• Scrutin bricolé, parfum de fraudes

    02 décembre 2011 - LE VIF

    Violences meurtrières, bureaux de vote fictifs, bourrages d'urnes... Les élections ont bien eu lieu au Congo, mais leur déroulement reflète le délitement de l'Etat et ouvre la porte à toutes les contestations.

    © DAI KUROKAWA/IMAGE GLOBE

    Scrutin « tenu globalement dans de bonnes conditions », selon la commission électorale congolaise. « Organisation chaotique » et « suspicion de fraudes massives », répliquent des candidats à la présidence et des observateurs nationaux et internationaux. Les élections en RDC ont bien eu lieu, mais elles ont été émaillées de violences meurtrières, de désordres et d'incidents techniques qui ouvrent la porte à toutes les contestations. « On peut parler d'une élection de très faible niveau, reflet du délitement de l'Etat congolais », estime Florent Geel, directeur du bureau Afrique de la Fédération internationale des droits de l'homme (FIDH). « La désorganisation avait une ampleur inquiétante, poursuit-il. Nos observateurs ont signalé de très nombreuses irrégularités : bourrages d'urnes, bulletins pré-remplis, bureaux de vote fictifs... »

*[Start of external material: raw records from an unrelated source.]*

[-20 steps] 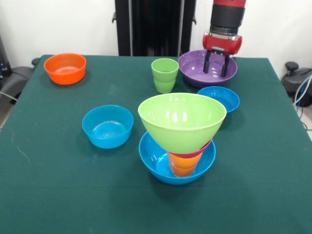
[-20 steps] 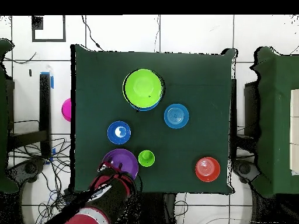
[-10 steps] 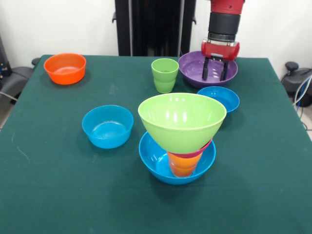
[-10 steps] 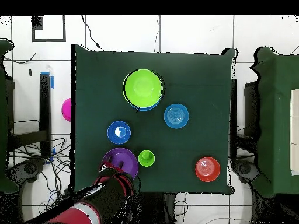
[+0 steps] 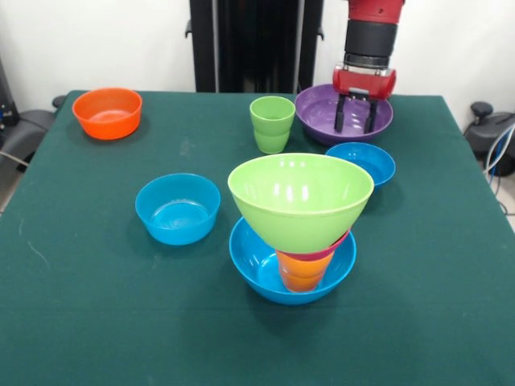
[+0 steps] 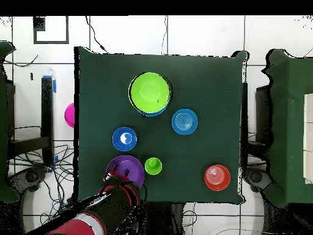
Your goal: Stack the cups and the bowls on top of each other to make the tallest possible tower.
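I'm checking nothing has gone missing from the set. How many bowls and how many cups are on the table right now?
Bowls: 7: large blue, lime green, pink-red, purple, two small blue, orange.
Cups: 2: orange-yellow, light green.
Total: 9.

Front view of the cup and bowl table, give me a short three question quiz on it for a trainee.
1. True or false: the pincer holds the light green cup.
2. Which bowl sits at the top of the tower? A) purple bowl B) lime green bowl C) orange bowl
3. Fill in: the tower's bottom piece is the large ____ bowl.

Key
1. False: the pincer hangs open over the purple bowl, and the cup stands alone on the table.
2. B: the lime green bowl rests on a pink-red bowl and the orange-yellow cup; the orange bowl stands apart.
3. Blue.
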`<state>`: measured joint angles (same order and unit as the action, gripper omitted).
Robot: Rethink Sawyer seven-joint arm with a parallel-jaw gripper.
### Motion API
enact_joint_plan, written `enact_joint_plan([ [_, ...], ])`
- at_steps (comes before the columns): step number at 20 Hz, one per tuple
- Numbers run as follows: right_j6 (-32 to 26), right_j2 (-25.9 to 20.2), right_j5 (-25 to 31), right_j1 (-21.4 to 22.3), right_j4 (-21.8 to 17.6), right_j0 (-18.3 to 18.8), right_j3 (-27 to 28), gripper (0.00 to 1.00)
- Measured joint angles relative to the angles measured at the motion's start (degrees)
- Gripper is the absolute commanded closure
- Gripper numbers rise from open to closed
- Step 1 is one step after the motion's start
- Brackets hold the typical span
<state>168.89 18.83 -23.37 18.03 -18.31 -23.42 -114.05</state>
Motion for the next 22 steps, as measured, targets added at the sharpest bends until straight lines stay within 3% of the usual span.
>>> enact_joint_plan([
  [4,0.0,-0.8,0.2,1.1,-0.3,0.6,-0.1,0.0],
  [13,0.0,-3.4,6.9,11.2,-1.4,3.3,-2.4,0.0],
  [22,0.0,-5.1,7.1,14.5,-1.4,3.2,-2.6,0.0],
])
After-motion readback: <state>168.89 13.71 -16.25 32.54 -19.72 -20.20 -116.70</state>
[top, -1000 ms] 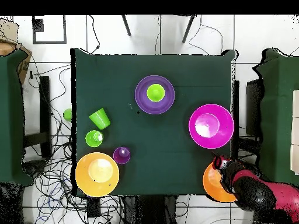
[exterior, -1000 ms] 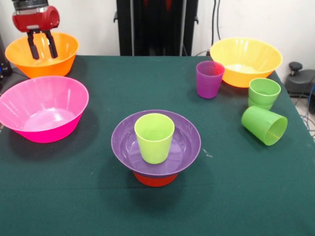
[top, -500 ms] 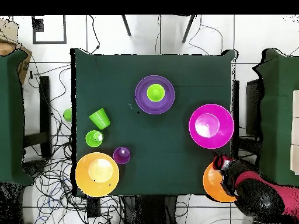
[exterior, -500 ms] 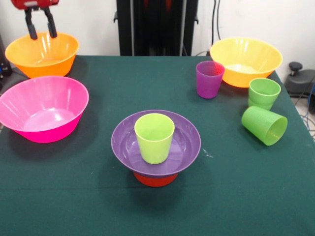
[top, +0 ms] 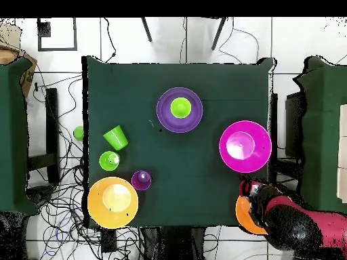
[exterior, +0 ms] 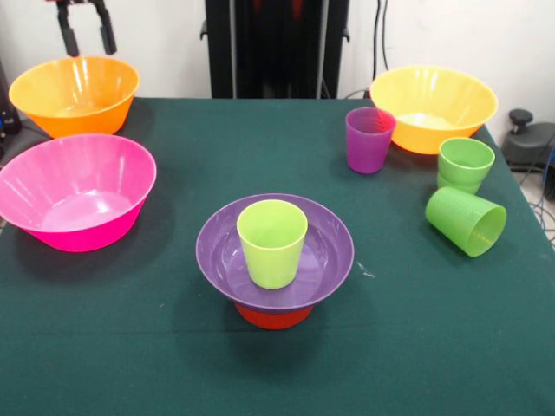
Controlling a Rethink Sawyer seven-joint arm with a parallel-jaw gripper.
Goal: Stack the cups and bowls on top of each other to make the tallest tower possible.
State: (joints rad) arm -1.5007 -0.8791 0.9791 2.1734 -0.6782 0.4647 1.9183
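Observation:
The tower stands mid-table: a yellow-green cup [exterior: 272, 243] sits in a purple bowl [exterior: 331, 253], which rests on a small orange bowl [exterior: 274, 317]. From overhead the cup [top: 180, 107] shows centred in the purple bowl [top: 165, 112]. My gripper [exterior: 85, 33] hangs open and empty, high above the big orange bowl [exterior: 74, 94] at the back left. A big pink bowl [exterior: 82, 195] lies in front of that one. At the right are a purple cup [exterior: 369, 139], a yellow-orange bowl [exterior: 434, 108], an upright green cup [exterior: 466, 163] and a green cup on its side [exterior: 466, 221].
In the overhead view my arm [top: 295, 227] covers part of the orange bowl [top: 242, 211] at the table's corner. A small green thing [top: 78, 133] lies off the table's edge beside the tipped cup [top: 116, 137]. Cables run around the table.
My gripper has risen from just over the orange bowl's rim to the top edge of the front view, drifting slightly right. It stays open. The cups and bowls have not moved.

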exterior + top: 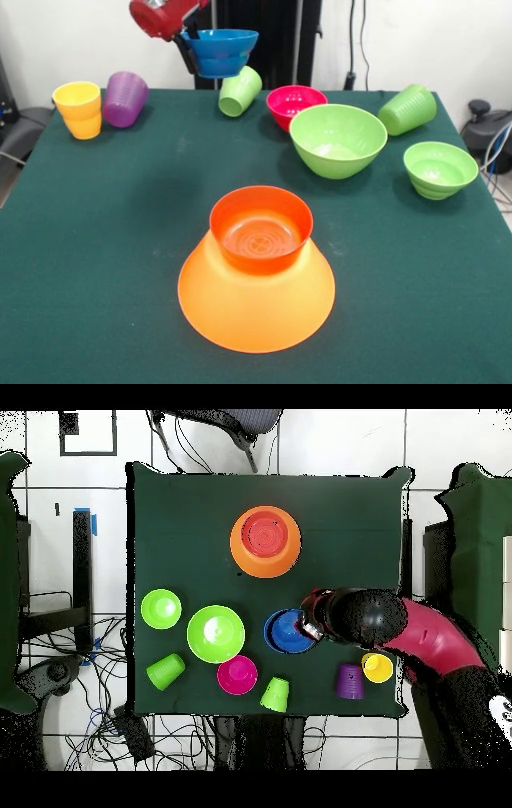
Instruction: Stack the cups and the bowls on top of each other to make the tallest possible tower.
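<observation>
The tower is a huge orange bowl [256, 312] [240, 554] turned upside down, with a red-orange bowl [261, 232] [265, 534] standing upright on it. My gripper [190, 44] [310, 627] is shut on the rim of the blue bowl [220, 52] [286, 632], which hangs above the table's far side. A yellow cup [78, 110] [377, 668] stands upright beside a leaning purple cup [124, 98] [350, 681]. Two light green cups [240, 90] [407, 109] lie on their sides.
A pink bowl [296, 106] [237, 674], a large light green bowl [338, 140] [215, 633] and a smaller green bowl [439, 169] [160, 608] stand upright on the green table [96, 240]. Cables and chairs surround the table.
</observation>
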Robot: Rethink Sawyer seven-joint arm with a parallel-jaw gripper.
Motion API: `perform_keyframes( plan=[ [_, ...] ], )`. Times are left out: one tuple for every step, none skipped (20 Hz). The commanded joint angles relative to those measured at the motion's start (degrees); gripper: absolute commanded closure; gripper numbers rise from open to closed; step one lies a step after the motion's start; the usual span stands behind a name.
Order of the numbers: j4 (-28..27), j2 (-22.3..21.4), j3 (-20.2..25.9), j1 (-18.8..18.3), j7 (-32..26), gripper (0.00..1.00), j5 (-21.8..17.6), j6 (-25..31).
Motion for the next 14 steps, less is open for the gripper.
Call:
perform_keyframes(
  plan=[
    [-1.1, -0.3, 6.6, -3.5, -8.9, 1.0, -4.9, 3.5],
    [-2.1, -0.2, 6.6, -2.9, -8.0, 1.0, -4.8, 4.3],
    [-3.7, 0.6, 6.3, -1.9, -6.3, 1.0, -5.1, 5.2],
    [-5.8, 1.8, 5.9, -0.8, -4.8, 1.0, -5.1, 6.2],
    [-7.8, 3.1, 5.6, 0.3, -3.3, 1.0, -5.2, 7.2],
    [-9.1, 3.7, 5.5, 0.7, -2.7, 1.0, -5.2, 8.2],
    [-10.7, 4.7, 5.4, 1.5, -1.5, 1.0, -4.8, 8.8],
    [-12.1, 5.6, 5.2, 2.2, -0.6, 1.0, -4.8, 8.9],
    [-13.8, 6.6, 4.8, 3.2, 0.4, 1.0, -5.0, 8.7],
    [-15.6, 7.8, 4.5, 4.1, 1.3, 1.0, -5.2, 8.2],
    [-17.8, 9.4, 3.8, 5.4, 2.4, 1.0, -5.8, 7.8],
    [-18.7, 10.0, 3.5, 5.9, 3.0, 1.0, -5.7, 7.4],
    [-20.2, 11.0, 3.1, 6.8, 4.1, 1.0, -5.4, 7.5],
    [-21.7, 11.9, 2.7, 7.7, 5.2, 1.0, -5.1, 7.6]
  ],
)
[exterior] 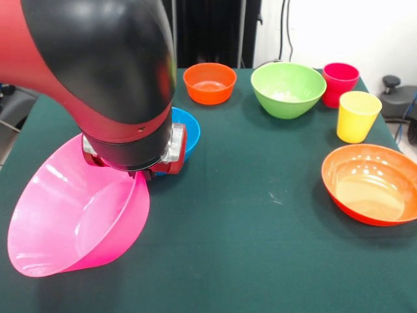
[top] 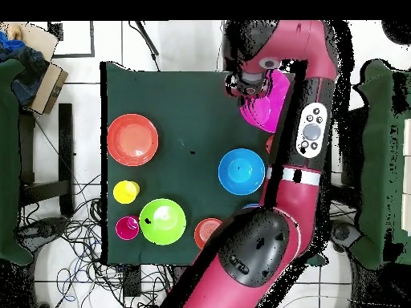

    De là à envisager l'invalidation des élections, il y un pas que la communauté internationale ne se risquera pas à franchir. Pas question, en effet, de laisser le pays sombrer dans un nouveau cycle de violence, pour cause de vide du pouvoir. Voilà sans doute pourquoi Roger Meece, le représentant spécial de l'ONU pour la RDC, s'est dit satisfait du « déroulement pacifique et ordonné du scrutin ». Des propos qui ont surpris bon nombre d'observateurs. « Ces déclarations sont en total décalage avec la réalité, assure Marc-André Lagrange, chercheur à l'International Crisis Group, déjà présent en RDC lors des élections de 2006. Des émeutes ont éclaté, des bureaux de vote ont été attaqués, des bulletins ont circulé sur les marchés de Kinshasa... En termes de standards internationaux, ce scrutin est en net recul par rapport à celui d'il y a cinq ans. »

    Un scrutin crédible ?

    Le directeur Afrique du FIDH, lui, reconnaît que la flambée de violence n'a pas atteint, jusqu'ici, les sommets redoutés. Mais il déplore « une élection bricolée et des fraudes sur tout le territoire qui décrédibilisent le scrutin ». Dans plusieurs provinces de l'est du pays, des observateurs ont été chassés de bureaux de vote au moment du dépouillement. A Kinshasa, des bulletins déjà cochés au nom de Kabila auraient été découverts dans l'une des voitures du gouverneur de la ville. A Kananga, chef-lieu du Kasaï occidental, des bureaux de vote ont été incendiés. Selon la FIDH, plus de 130 bureaux de vote fictifs - inexistants ou placés dans des résidences de candidats - ont été signalés dans cette ville. A Mbuji-Mayi, capitale du Kasaï oriental, un couple qui transportait des bulletins en faveur du président sortant a été lynché par la foule. En Equateur, des électeurs ont saisi de grandes quantités de bulletins pré-remplis. A Lubumbashi, l'attaque de bureaux de vote par un groupe d'indépendantistes katangais a fait 5 morts...

    Certains diplomates mettent ces « dysfonctionnements » sur le compte de l'improvisation et de l'incompétence. D'autres observateurs dénoncent une manipulation massive et délibérée du pouvoir. Reste à voir si les Congolais, épuisés par deux guerres et minés par la misère - les deux tiers de la population vivent en dessous du seuil de pauvreté -, seront tentés par l'épreuve de force.